** What is being asked **
Take each line below that has "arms" and copy it.

** Supplied entries **
• • •
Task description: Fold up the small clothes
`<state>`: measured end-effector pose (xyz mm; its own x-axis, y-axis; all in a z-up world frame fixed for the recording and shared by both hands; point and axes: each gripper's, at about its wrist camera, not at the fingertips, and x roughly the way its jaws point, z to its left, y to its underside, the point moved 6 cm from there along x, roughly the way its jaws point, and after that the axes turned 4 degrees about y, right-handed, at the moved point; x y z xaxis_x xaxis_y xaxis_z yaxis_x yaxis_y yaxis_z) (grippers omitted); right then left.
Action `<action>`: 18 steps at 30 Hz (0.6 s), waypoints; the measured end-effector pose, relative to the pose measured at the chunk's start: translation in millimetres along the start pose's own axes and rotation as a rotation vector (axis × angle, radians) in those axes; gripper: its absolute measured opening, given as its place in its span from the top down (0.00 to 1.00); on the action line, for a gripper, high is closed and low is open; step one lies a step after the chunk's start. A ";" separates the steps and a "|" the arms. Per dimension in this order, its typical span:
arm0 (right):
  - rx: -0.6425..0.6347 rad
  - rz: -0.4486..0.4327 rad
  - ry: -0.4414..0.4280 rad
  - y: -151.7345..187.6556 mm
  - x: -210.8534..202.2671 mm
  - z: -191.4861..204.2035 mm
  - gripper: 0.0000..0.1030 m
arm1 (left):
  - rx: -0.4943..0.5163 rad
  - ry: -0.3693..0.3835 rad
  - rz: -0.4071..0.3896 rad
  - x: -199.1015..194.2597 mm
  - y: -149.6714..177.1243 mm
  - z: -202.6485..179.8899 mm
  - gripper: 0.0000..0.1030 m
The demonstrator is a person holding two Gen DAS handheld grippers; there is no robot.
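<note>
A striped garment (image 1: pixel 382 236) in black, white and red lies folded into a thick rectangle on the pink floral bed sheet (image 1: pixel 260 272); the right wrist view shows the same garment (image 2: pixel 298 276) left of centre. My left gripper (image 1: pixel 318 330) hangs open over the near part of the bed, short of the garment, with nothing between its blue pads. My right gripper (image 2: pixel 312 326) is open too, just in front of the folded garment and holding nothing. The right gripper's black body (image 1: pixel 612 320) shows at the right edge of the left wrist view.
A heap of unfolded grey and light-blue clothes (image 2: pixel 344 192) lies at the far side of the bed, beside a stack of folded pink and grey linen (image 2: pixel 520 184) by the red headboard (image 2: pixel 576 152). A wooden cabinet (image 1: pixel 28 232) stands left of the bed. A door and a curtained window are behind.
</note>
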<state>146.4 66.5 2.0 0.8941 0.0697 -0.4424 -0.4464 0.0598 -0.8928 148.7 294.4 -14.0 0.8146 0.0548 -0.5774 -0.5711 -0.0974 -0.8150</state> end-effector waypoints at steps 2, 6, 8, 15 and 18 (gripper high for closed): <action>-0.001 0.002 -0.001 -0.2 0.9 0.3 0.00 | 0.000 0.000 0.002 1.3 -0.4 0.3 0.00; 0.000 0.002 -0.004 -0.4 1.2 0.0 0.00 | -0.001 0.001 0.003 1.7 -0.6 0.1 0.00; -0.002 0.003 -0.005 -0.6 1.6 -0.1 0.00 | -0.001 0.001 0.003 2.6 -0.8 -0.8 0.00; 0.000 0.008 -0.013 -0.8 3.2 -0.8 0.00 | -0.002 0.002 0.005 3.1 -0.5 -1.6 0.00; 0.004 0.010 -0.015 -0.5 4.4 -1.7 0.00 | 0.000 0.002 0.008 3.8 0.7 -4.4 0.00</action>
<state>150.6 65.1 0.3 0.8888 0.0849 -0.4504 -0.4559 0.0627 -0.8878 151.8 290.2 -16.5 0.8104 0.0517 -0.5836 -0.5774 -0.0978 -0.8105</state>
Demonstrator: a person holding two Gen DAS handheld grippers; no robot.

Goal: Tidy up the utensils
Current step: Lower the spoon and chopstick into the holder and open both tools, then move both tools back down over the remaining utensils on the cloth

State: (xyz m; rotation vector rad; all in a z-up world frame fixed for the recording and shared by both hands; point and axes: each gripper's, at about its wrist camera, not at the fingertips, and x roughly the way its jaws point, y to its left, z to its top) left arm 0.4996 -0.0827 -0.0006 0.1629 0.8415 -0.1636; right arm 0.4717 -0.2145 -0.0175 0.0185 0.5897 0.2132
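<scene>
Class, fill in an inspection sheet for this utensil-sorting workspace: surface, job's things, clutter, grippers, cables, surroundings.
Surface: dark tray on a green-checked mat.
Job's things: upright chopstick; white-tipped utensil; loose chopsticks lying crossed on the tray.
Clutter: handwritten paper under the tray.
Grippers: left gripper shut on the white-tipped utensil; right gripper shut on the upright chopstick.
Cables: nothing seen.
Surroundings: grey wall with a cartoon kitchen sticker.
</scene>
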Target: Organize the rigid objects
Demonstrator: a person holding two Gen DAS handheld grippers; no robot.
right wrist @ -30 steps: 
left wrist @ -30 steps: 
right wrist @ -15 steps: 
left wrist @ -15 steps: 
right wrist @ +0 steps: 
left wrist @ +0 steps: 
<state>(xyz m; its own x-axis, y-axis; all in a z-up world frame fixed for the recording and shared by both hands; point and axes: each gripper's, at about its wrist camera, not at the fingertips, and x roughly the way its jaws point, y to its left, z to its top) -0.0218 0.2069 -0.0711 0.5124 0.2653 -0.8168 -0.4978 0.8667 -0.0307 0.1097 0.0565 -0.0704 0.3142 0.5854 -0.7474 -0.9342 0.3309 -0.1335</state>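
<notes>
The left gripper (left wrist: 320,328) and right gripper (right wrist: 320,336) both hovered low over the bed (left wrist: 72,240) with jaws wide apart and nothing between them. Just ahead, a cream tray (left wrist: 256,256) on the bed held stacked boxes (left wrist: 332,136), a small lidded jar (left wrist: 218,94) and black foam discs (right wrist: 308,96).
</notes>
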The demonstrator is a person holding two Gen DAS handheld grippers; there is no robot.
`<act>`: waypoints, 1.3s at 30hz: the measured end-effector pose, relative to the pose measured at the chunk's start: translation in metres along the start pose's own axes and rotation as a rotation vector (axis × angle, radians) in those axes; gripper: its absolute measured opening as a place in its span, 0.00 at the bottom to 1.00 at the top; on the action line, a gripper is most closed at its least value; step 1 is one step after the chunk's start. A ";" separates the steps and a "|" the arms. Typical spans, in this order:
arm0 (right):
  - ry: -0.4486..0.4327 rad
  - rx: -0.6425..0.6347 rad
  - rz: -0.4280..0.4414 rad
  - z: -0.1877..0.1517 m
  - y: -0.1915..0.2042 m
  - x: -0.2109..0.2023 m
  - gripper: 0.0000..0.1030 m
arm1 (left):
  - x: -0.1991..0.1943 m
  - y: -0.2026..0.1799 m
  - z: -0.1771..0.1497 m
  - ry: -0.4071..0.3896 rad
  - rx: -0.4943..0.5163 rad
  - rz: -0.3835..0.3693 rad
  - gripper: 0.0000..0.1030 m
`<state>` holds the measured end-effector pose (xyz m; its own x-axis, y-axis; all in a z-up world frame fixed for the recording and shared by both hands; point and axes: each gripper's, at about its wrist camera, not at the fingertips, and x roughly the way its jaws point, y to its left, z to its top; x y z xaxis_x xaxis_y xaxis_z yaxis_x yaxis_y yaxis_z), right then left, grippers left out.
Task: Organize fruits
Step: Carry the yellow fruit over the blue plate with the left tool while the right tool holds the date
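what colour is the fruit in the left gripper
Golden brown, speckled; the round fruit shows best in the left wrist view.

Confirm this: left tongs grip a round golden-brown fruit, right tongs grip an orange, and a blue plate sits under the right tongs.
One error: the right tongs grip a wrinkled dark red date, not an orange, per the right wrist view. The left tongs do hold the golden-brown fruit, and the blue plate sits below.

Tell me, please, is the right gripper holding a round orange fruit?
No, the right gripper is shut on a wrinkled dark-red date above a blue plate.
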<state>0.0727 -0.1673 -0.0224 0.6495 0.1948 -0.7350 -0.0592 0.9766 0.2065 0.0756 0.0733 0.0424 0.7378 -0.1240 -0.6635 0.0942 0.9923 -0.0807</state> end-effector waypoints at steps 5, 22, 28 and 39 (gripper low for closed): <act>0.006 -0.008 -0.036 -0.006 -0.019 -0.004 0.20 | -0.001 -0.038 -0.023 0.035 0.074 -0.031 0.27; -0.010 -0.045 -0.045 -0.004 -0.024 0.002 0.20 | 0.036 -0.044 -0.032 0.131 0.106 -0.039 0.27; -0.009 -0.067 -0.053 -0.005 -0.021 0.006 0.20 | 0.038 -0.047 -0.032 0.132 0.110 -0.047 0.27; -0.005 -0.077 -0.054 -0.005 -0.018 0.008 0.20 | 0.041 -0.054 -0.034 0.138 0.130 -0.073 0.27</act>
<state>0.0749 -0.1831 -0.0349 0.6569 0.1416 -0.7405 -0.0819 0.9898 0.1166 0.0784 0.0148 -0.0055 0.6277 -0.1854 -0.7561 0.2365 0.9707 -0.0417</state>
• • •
** Written response **
Action `<action>`: 18 steps at 30 Hz (0.6 s), waypoints; the measured end-effector pose, relative to the pose measured at the chunk's start: translation in millimetres along the start pose's own axes and rotation as a rotation vector (axis × angle, radians) in those axes; gripper: its absolute measured opening, given as its place in its span from the top down (0.00 to 1.00); on the action line, for a gripper, high is closed and low is open; step one lies a step after the chunk's start. A ";" separates the steps and a "|" the arms. Per dimension in this order, its typical span:
`<act>`: waypoints, 1.3s at 30hz: the measured end-effector pose, relative to the pose measured at the chunk's start: translation in metres along the start pose's own axes and rotation as a rotation vector (axis × angle, radians) in those axes; gripper: its absolute measured opening as a place in its span, 0.00 at the bottom to 1.00 at the top; on the action line, a gripper is most closed at its least value; step 1 is one step after the chunk's start. A ";" separates the steps and a "|" the arms. Typical spans, in this order:

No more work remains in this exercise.